Periapical lesions are chronic inflammatory disorders of periradicular tissues caused by etiologic agents of endodontic origin. The inflammatory chemokines are thought to be involved in the latter observed osteolysis. With a murine model of experimental periapical lesion, the objective of this study was to evaluate the role of the chemokine receptor CCR2 in the lesion progression, osteoclast differentiation and activation, and expression of inflammatory osteolysis-related mediators.

Methods

For lesion induction, right mandibular first molars were opened surgically with a ¼ carbine bur, and 4 bacterial strains were inoculated in the exposed dental pulp; left mandibular first molars were used as controls.

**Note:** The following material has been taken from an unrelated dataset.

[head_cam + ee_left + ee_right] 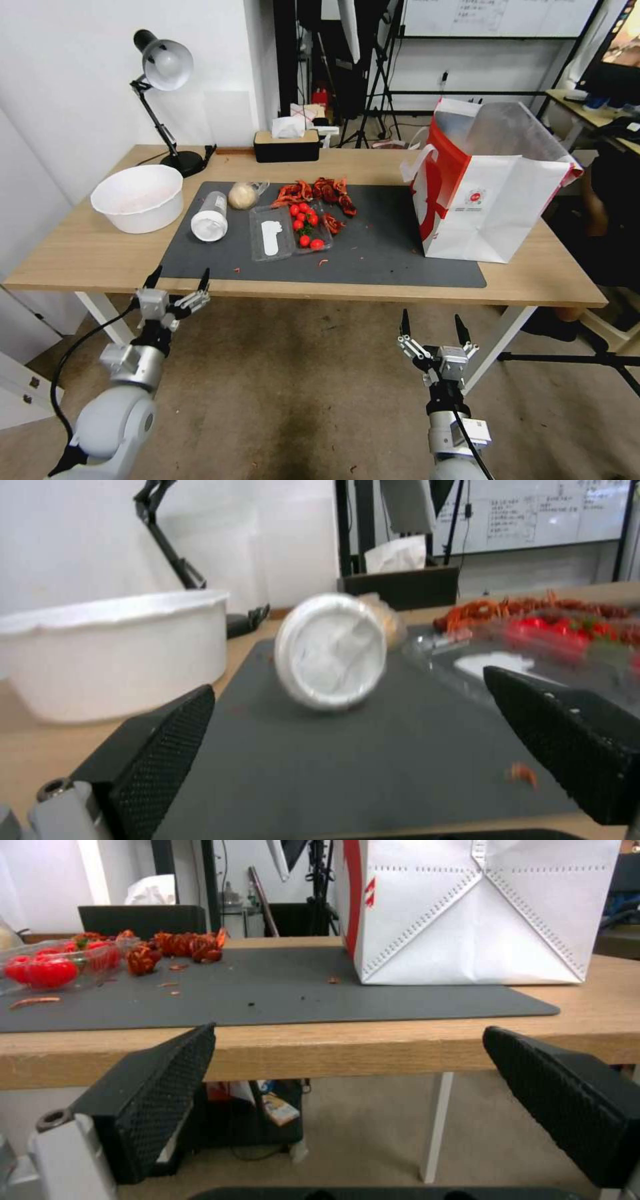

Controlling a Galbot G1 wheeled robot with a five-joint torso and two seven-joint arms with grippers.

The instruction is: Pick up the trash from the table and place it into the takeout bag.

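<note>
Left gripper (179, 279), released, is facing the cup (331, 651) lying directly ahead; straddle its sides squarely. Right gripper (432, 325), released, is idling below the worktop (80, 253) edge.

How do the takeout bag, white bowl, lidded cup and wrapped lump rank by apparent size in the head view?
1. takeout bag
2. big white bowl
3. clear white-lidded cup, lying on its side
4. beige wrapped lump
</note>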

Animals were killed at 3, 7, 14, and 21 days after surgeries to evaluate the kinetics of lesion development.

Results

CCR2 KO mice showed wider lesions than WT mice. CCR2 KO mice also expressed higher levels of the osteoclastogenic and osteolytic factors, receptor activator of nuclear factor kappa B ligand (RANKL) and cathepsin K, of the proinflammatory cytokine tumor necrosis factor–alpha, and of the neutrophil migration related chemokine, KC.

Conclusions

These results suggest that CCR2 is important in host protection to periapical osteolysis.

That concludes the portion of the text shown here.